‘Fulfilled its objective’: Super changes put millions on track for comfortable retirement
A major change to the superannuation sector starting from July 1 is set to help millions of Aussies achieve a “dignified” retirement.
Young Australians are on track for a “comfortable retirement” thanks to a bump in the superannuation rate.
Nearly 10 million workers will see their superannuation guarantee increase from 11.5 to 12 per cent starting from July 1.
According to the Association of Superannuation Funds (ASFA), this increase means a median 30-year old worker making $75,000 a year will add about $20,000 to their superannuation balance by the time they retire.
This $20,000 increase will mean the median 30-year old will retire with $610,000 in superannuation, above the $53,383 a year or $595,000 they would need for a comfortable retirement.
Couples should fare even better.
ASFA says a couple requires $73,875 a year or $690,000 combined in total to live comfortably in retirement using their super plus age pension top-ups.
The major caveat to these figures for singles and couples is owning your own home by retirement.
ASFA chief executive Mary Delahunty called the bump in superannuation guarantee a major milestone for Australia’s retirement system.
“With the super guarantee increase to 12 per cent, we are seeing super fulfil its objective of providing a dignified retirement for ordinary Australians, with today’s 30-year-old reaping the rewards of decades of progress in our world-class super system,” she said.

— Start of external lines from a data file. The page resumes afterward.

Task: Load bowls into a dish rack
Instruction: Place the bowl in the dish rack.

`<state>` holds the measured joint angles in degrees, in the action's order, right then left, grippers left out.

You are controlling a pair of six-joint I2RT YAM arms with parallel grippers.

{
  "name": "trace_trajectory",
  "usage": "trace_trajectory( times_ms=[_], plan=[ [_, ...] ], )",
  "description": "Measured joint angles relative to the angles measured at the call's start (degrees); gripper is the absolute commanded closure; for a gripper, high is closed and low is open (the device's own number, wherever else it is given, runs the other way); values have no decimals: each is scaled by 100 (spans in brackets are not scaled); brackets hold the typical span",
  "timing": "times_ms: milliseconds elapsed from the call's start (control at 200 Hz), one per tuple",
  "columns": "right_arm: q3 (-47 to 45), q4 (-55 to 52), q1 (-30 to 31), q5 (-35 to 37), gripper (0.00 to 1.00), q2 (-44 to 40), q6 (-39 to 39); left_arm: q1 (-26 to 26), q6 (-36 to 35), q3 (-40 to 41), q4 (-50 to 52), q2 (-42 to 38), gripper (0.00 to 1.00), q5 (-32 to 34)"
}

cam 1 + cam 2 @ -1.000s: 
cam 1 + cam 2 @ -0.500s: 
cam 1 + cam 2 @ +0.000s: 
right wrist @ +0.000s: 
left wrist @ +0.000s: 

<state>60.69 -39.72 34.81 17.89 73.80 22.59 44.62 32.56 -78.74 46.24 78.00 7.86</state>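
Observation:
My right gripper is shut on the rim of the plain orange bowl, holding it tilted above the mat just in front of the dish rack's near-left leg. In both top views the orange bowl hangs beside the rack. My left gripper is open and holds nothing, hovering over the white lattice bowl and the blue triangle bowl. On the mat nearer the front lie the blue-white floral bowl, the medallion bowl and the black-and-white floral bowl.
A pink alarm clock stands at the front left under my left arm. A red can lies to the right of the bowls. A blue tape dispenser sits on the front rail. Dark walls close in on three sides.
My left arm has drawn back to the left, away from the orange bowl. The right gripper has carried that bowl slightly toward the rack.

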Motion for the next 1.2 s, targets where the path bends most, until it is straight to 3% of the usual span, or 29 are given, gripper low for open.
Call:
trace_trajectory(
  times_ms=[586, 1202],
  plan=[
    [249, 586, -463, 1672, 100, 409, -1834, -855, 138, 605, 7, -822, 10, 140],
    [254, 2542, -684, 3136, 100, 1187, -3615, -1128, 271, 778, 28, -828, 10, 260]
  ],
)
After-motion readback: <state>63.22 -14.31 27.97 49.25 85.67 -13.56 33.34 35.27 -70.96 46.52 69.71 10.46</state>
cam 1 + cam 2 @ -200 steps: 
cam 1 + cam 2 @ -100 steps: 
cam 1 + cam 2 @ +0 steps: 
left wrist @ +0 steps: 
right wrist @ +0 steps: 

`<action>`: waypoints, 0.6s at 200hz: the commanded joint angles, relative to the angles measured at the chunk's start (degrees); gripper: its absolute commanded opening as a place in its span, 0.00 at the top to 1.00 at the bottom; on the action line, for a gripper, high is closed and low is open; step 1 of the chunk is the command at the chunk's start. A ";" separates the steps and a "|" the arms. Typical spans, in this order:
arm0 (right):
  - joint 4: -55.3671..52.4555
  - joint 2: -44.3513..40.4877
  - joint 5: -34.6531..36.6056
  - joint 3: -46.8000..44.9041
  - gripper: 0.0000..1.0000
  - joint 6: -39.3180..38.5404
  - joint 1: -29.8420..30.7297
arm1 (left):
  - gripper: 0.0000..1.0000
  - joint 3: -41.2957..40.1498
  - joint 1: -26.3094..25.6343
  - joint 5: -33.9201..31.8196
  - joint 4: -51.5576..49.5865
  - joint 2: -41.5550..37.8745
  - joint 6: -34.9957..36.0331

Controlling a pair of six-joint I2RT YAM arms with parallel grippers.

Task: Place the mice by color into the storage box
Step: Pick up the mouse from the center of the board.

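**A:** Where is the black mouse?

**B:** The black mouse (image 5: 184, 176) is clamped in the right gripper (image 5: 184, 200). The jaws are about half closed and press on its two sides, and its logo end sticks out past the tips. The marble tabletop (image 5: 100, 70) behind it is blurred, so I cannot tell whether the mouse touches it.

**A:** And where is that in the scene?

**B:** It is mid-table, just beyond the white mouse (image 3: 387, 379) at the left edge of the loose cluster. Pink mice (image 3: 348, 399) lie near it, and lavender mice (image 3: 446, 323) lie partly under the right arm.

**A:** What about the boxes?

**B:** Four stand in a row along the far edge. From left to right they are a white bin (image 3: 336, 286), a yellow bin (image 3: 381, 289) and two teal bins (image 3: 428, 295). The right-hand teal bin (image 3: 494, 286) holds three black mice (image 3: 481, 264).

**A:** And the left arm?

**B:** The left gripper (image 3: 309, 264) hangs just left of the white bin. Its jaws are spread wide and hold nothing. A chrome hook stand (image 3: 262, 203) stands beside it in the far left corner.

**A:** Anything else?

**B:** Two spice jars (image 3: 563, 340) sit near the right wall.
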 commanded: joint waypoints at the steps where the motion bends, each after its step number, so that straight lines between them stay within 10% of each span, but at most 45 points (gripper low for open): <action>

The ASFA breaks down the difference between a modest and comfortable lifestyle into 10 categories.
A comfortable lifestyle includes better health insurance, faster internet, a more expensive car, regular leisure activities and an annual domestic trip as well as one overseas trip every seven years.
CPA Australia superannuation lead Richard Webb said while the increase in the superannuation guaranteed would have a long-term benefit to retirement savings, he warned workers to check their pay slips.
“If your employment contract includes a total remuneration package including super, this could mean less take-home pay at the end of the month,” he said.
“However, for those on award or enterprise agreements, your pay agreement is more likely to be a salary, which means the change will not affect your take-home pay.
“It’s a good idea to check with your employer to see how they view the changes and what it means for you, otherwise, you might get a shock if your take-home pay is a little less than expected.”
Retirement more expensive
Despite the median Australian now having enough to retire comfortably, costs are still rising for those who are retired.
These expenses climbed 1.6 per cent in the year to March 31 – a figure still below the consumer price index increase of 2.4 per cent, in part due to rents jumping by 5.5 per cent to the 12 months until March 2025.
Eating was the main contributor to this, with fruit and vegetables rising by 6.6 per cent as well as meats and seafood jumping by 4.3 per cent for the year.
Electricity prices rose sharply in the March quarter, reversing sharp falls over the last six months, as several state-based subsidies came to an end and Commonwealth electricity subsidies had timing issues.
The federal government will add two more quarterly payments of $75 in energy subsidies until the end of 2025.
Ms Delahunty said while retirees were getting some relief from slowing inflation, essential costs remained a concern.
“Australians in retirement are starting to benefit from a slowdown in inflation, but the prices of essentials are still rising. It’s a timely reminder that achieving a dignified retirement takes planning, and superannuation plays a critical role in making that possible,” she said.